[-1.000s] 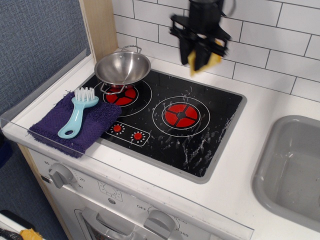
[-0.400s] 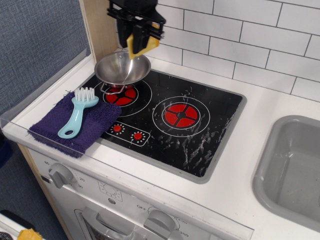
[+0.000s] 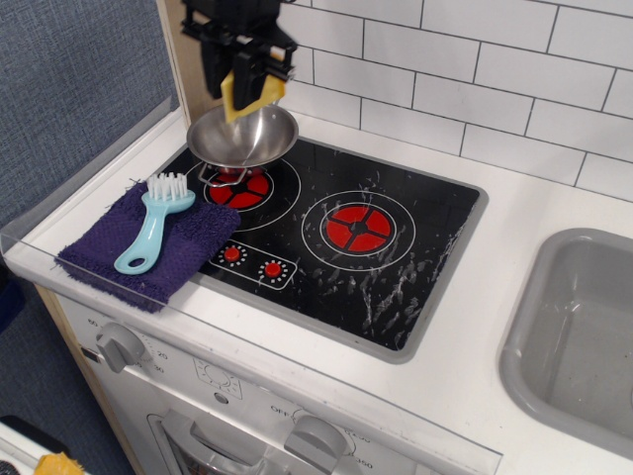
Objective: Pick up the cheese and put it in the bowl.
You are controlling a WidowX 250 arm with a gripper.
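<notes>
My black gripper [image 3: 244,87] hangs at the back left, just above the far part of the bowl. It is shut on the cheese [image 3: 248,96], a small yellow-orange wedge that pokes out below the fingers. The bowl [image 3: 242,136], shiny steel with wire loop handles, stands on the left burner of the black toy cooktop. The cheese is held over the bowl's far rim and does not touch the bowl's floor.
A purple cloth [image 3: 148,242] with a light blue brush [image 3: 155,220] lies left of the cooktop [image 3: 336,233]. A wooden post [image 3: 193,54] stands right behind the gripper. A grey sink basin [image 3: 584,332] is at the right. White tiles form the back wall.
My gripper has carried the cheese leftward along the back wall, from above the right burner to above the bowl, and has come slightly lower.
</notes>
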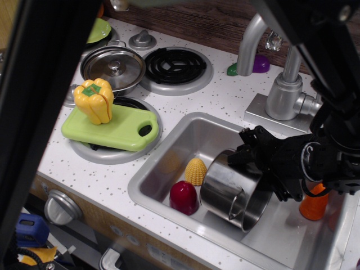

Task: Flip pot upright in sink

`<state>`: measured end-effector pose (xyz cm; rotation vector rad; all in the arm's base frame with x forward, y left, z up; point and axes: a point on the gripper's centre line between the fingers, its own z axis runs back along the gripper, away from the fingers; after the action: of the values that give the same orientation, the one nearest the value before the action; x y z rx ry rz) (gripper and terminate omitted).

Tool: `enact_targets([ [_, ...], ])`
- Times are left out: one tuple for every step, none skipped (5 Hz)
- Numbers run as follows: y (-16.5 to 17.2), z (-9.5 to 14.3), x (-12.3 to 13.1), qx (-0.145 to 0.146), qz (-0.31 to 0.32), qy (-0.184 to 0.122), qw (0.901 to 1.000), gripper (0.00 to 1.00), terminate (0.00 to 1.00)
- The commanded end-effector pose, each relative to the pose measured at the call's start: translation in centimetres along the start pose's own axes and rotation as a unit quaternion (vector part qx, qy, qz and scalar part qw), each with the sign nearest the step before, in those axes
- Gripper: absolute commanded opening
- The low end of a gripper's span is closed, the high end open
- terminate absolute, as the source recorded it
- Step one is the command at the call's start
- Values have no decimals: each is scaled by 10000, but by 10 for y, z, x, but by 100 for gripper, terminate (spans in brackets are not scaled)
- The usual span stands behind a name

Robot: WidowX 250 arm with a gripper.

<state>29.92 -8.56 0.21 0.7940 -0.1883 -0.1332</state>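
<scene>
Pot [228,190] lies on its side in the sink [169,154], centre-right of frame, just right of the red and yellow toy veg. Long axis runs lower-left to upper-right, mouth toward the right. Black hand [256,163] sits at the pot's upper-right rim, apparently touching. Cannot tell whether its fingers are clamped on the rim.

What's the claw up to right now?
Gripper at pot rim, grip unclear. Pot on its side in sink. Corn and red veggie beside it.
</scene>
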Motion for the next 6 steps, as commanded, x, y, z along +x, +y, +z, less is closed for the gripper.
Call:
enact_targets([
  [10, -1, 9, -147, 242, -153, 9995, 0, 0],
  [15, 0, 8, -566, 311, -77, 9979, 0, 0],
  [17, -1, 7, -912, 326, -7, 9953, 0, 0],
  [19, -1, 6, -1231, 286, 50, 9920, 100, 0],
  [18, -4, 4, -1730, 343, 95, 9843, 100, 0],
  [13, -8, 3, -2113, 513, 41, 9761, 100, 0],
])
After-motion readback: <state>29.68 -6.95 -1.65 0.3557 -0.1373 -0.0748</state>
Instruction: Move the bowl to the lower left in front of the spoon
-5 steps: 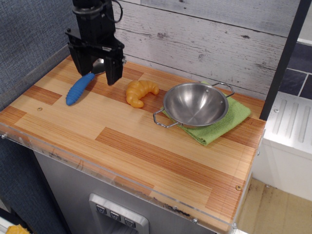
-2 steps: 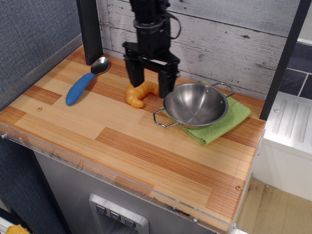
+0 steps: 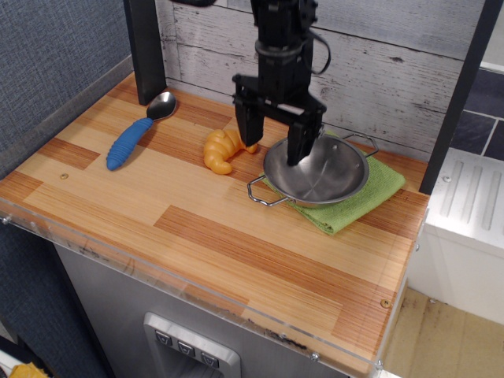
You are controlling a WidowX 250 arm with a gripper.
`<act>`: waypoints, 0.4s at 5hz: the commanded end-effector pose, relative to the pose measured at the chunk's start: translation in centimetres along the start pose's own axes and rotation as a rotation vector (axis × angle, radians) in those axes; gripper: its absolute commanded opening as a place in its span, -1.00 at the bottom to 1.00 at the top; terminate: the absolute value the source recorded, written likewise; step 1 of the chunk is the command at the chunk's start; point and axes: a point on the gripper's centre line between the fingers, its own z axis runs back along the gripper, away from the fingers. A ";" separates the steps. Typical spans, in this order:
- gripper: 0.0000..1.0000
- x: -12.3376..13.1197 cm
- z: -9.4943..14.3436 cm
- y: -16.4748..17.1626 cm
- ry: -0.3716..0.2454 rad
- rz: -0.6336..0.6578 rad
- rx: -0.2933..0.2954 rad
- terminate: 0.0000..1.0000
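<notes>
Bowl (image 3: 316, 170): shiny round steel, wire loop handles, on green cloth (image 3: 370, 197).
Gripper (image 3: 272, 145): black fingers spread wide over bowl's left rim.
Spoon (image 3: 138, 131): ribbed blue handle, far left.

A single fixed view looks down at a steep angle from in front of and above the striped wooden surface (image 3: 205, 236), facing the whitewashed plank wall (image 3: 378, 55) behind it. It stands near enough that the whole top fills the frame, its clear plastic front lip (image 3: 157, 276) included. The grey cabinet front (image 3: 126, 315) below and a white appliance (image 3: 465, 220) at the right edge fall partly inside.
</notes>
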 end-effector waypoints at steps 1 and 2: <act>-1.00 0.6 -1.3 -0.1 0.001 -0.004 0.038 -1.00; -1.00 0.5 -0.6 -0.4 -0.009 -0.014 0.037 -1.00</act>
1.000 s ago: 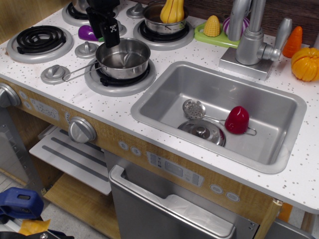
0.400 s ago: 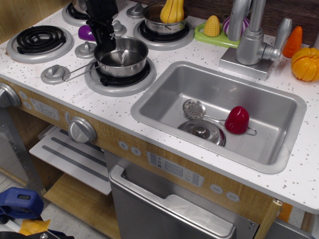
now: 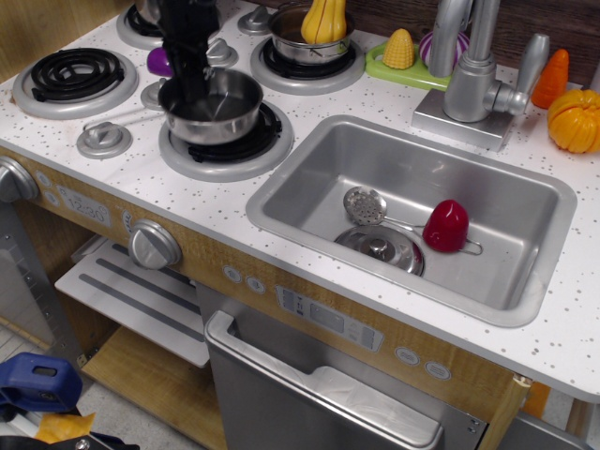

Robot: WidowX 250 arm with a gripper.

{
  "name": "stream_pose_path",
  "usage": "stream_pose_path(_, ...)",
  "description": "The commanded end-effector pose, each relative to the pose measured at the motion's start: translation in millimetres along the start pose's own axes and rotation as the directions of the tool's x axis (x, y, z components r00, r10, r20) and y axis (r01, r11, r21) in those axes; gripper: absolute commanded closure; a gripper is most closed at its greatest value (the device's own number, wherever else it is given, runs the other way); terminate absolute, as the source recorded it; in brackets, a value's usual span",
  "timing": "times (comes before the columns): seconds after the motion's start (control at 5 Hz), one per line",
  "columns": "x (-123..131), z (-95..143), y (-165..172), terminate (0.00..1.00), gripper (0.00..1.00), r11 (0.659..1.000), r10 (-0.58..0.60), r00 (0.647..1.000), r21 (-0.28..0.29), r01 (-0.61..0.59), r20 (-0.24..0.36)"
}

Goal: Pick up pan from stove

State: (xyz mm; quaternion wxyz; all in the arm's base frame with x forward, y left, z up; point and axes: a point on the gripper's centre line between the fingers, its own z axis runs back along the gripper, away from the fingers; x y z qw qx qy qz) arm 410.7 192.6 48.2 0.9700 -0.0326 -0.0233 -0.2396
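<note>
Pan (image 3: 213,108), the small shiny steel saucepan, sits over the left edge of the front burner (image 3: 225,145) on the stove (image 3: 141,164), shifted left and toward the back compared with a second ago, when it sat centred on the coil. More of the black coil now shows to its right. Its thin wire handle (image 3: 117,120) points left, reaching over the speckled top toward a silver knob (image 3: 103,139), and looks higher than before, so the pan may be slightly lifted or tilted; I cannot tell for sure.

Black gripper (image 3: 192,89) has come down since the earlier frames and now stands at the pan's near-left rim, one finger appearing to reach inside the bowl. It seems clamped on the rim, though the fingers blur into the dark reflection.

Behind, the steel pot (image 3: 305,42) with the yellow gourd (image 3: 323,19) rests on the rear burner as before. In the sink (image 3: 309,178), the slotted spoon (image 3: 366,206), red pepper (image 3: 446,227) and flat lid (image 3: 380,248) lie unchanged.
</note>
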Motion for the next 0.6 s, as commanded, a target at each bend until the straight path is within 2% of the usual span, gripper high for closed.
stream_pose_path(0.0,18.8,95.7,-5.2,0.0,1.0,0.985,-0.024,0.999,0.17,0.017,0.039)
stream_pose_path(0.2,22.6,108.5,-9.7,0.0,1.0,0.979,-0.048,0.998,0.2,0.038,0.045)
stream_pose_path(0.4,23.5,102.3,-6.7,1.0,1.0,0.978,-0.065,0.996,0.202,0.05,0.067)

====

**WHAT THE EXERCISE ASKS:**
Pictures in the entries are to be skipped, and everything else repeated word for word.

**TASK SOLUTION:**
[-1.000s] 
[-0.400s] 
[+0.000s] 
Objective: Pick up the cheese and put it in the bowl.
You are controlling a WidowX 250 arm with a gripper.
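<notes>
My black gripper [image 3: 244,87] hangs at the back left, just above the far part of the bowl. It is shut on the cheese [image 3: 248,96], a small yellow-orange wedge that pokes out below the fingers. The bowl [image 3: 242,136], shiny steel with wire loop handles, stands on the left burner of the black toy cooktop. The cheese is held over the bowl's far rim and does not touch the bowl's floor.
A purple cloth [image 3: 148,242] with a light blue brush [image 3: 155,220] lies left of the cooktop [image 3: 336,233]. A wooden post [image 3: 193,54] stands right behind the gripper. A grey sink basin [image 3: 584,332] is at the right. White tiles form the back wall.
My gripper has carried the cheese leftward along the back wall, from above the right burner to above the bowl, and has come slightly lower.
</notes>
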
Task: Flip pot upright in sink

`<state>`: measured end-effector pose (xyz cm; rotation vector rad; all in the arm's base frame with x forward, y left, z up; point and axes: a point on the gripper's centre line between the fingers, its own z axis runs back along the gripper, away from the fingers; after the action: of the values that give the same orientation, the one nearest the value before the action; x y z rx ry rz) (gripper and terminate omitted).

Tool: `enact_targets([ [_, ...], ])`
- Times are left out: one tuple for every step, none skipped (5 Hz)
- Numbers run as follows: y (-16.5 to 17.2), z (-9.5 to 14.3), x (-12.3 to 13.1), qx (-0.145 to 0.146), qz (-0.31 to 0.32), qy (-0.184 to 0.122), qw (0.901 to 1.000), gripper (0.00 to 1.00), terminate (0.00 to 1.00)
- The commanded end-effector pose, each relative to the pose measured at the call's start: translation in centimetres along the start pose's own axes and rotation as a unit quaternion (vector part qx, qy, qz and scalar part qw), each with the sign nearest the step before, in those axes
- Gripper: absolute commanded opening
- The low end of a gripper's span is closed, the high end open
- terminate absolute, as the source recorded it
- Step one is the command at the call's start
- Values have no decimals: each is scaled by 10000, but by 10 for y, z, x, but by 100 for gripper, terminate (spans in brackets are not scaled)
- The usual span stands behind a name

Robot: WidowX 250 arm with a gripper.

<state>29.92 -8.56 0.21 0.7940 -0.1883 -0.1332</state>
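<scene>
Pot [228,190] lies on its side in the sink [169,154], centre-right of frame, just right of the red and yellow toy veg. Long axis runs lower-left to upper-right, mouth toward the right. Black hand [256,163] sits at the pot's upper-right rim, apparently touching. Cannot tell whether its fingers are clamped on the rim.

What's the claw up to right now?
Gripper at pot rim, grip unclear. Pot on its side in sink. Corn and red veggie beside it.
</scene>
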Motion for the next 6 steps, as commanded, x, y, z along +x, +y, +z, less is closed for the gripper.
Call:
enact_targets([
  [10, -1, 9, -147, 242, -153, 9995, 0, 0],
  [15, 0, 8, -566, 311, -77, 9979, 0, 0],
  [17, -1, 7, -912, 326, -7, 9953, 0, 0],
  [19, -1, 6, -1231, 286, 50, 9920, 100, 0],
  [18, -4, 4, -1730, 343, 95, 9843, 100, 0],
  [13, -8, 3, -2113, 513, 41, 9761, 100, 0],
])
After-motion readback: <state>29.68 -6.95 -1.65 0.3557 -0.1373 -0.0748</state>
Instruction: Move the bowl to the lower left in front of the spoon
-5 steps: 
-2 steps: 
+0 steps: 
You are controlling a WidowX 250 arm with a gripper.
`<act>`: waypoints, 0.4s at 5hz: the commanded end-effector pose, relative to the pose measured at the chunk's start: translation in centimetres along the start pose's own axes and rotation as a rotation vector (axis × angle, radians) in those axes; gripper: its absolute commanded opening as a place in its span, -1.00 at the bottom to 1.00 at the top; terminate: the absolute value the source recorded, written likewise; step 1 of the chunk is the command at the chunk's start; point and axes: a point on the gripper's centre line between the fingers, its own z axis runs back along the gripper, away from the fingers. A ";" separates the steps. Typical spans, in this order:
- gripper: 0.0000..1.0000
- x: -12.3376..13.1197 cm
- z: -9.4943..14.3436 cm
- y: -16.4748..17.1626 cm
- ry: -0.3716..0.2454 rad
- rz: -0.6336..0.6578 rad
- rx: -0.2933..0.2954 rad
- terminate: 0.0000..1.0000
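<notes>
Bowl (image 3: 316, 170): shiny round steel, wire loop handles, on green cloth (image 3: 370, 197).
Gripper (image 3: 272, 145): black fingers spread wide over bowl's left rim.
Spoon (image 3: 138, 131): ribbed blue handle, far left.

A single fixed view looks down at a steep angle from in front of and above the striped wooden surface (image 3: 205, 236), facing the whitewashed plank wall (image 3: 378, 55) behind it. It stands near enough that the whole top fills the frame, its clear plastic front lip (image 3: 157, 276) included. The grey cabinet front (image 3: 126, 315) below and a white appliance (image 3: 465, 220) at the right edge fall partly inside.
</notes>
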 end-effector waypoints at steps 1 and 2: <act>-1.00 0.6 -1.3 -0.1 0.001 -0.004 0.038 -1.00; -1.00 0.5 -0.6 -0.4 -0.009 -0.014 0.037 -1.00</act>
1.000 s ago: 
0.400 s ago: 
now: 

Robot: WidowX 250 arm with a gripper.

{
  "name": "stream_pose_path",
  "usage": "stream_pose_path(_, ...)",
  "description": "The commanded end-effector pose, each relative to the pose measured at the motion's start: translation in millimetres along the start pose's own axes and rotation as the directions of the tool's x axis (x, y, z components r00, r10, r20) and y axis (r01, r11, r21) in those axes; gripper: absolute commanded closure; a gripper is most closed at its greatest value (the device's own number, wherever else it is given, runs the other way); terminate absolute, as the source recorded it; in brackets, a value's usual span",
  "timing": "times (comes before the columns): seconds after the motion's start (control at 5 Hz), one per line",
  "columns": "x (-123..131), z (-95..143), y (-165..172), terminate (0.00..1.00), gripper (0.00..1.00), r11 (0.659..1.000), r10 (-0.58..0.60), r00 (0.647..1.000), r21 (-0.28..0.29), r01 (-0.61..0.59), r20 (-0.24..0.36)"
}

Goal: Pick up pan from stove

State: (xyz mm; quaternion wxyz; all in the arm's base frame with x forward, y left, z up; point and axes: a point on the gripper's centre line between the fingers, its own z axis runs back along the gripper, away from the fingers; x y z qw qx qy qz) arm 410.7 192.6 48.2 0.9700 -0.0326 -0.0233 -0.2396
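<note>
Pan (image 3: 213,108), the small shiny steel saucepan, sits over the left edge of the front burner (image 3: 225,145) on the stove (image 3: 141,164), shifted left and toward the back compared with a second ago, when it sat centred on the coil. More of the black coil now shows to its right. Its thin wire handle (image 3: 117,120) points left, reaching over the speckled top toward a silver knob (image 3: 103,139), and looks higher than before, so the pan may be slightly lifted or tilted; I cannot tell for sure.

Black gripper (image 3: 192,89) has come down since the earlier frames and now stands at the pan's near-left rim, one finger appearing to reach inside the bowl. It seems clamped on the rim, though the fingers blur into the dark reflection.

Behind, the steel pot (image 3: 305,42) with the yellow gourd (image 3: 323,19) rests on the rear burner as before. In the sink (image 3: 309,178), the slotted spoon (image 3: 366,206), red pepper (image 3: 446,227) and flat lid (image 3: 380,248) lie unchanged.
</note>
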Motion for the next 0.6 s, as commanded, a target at each bend until the straight path is within 2% of the usual span, gripper high for closed.
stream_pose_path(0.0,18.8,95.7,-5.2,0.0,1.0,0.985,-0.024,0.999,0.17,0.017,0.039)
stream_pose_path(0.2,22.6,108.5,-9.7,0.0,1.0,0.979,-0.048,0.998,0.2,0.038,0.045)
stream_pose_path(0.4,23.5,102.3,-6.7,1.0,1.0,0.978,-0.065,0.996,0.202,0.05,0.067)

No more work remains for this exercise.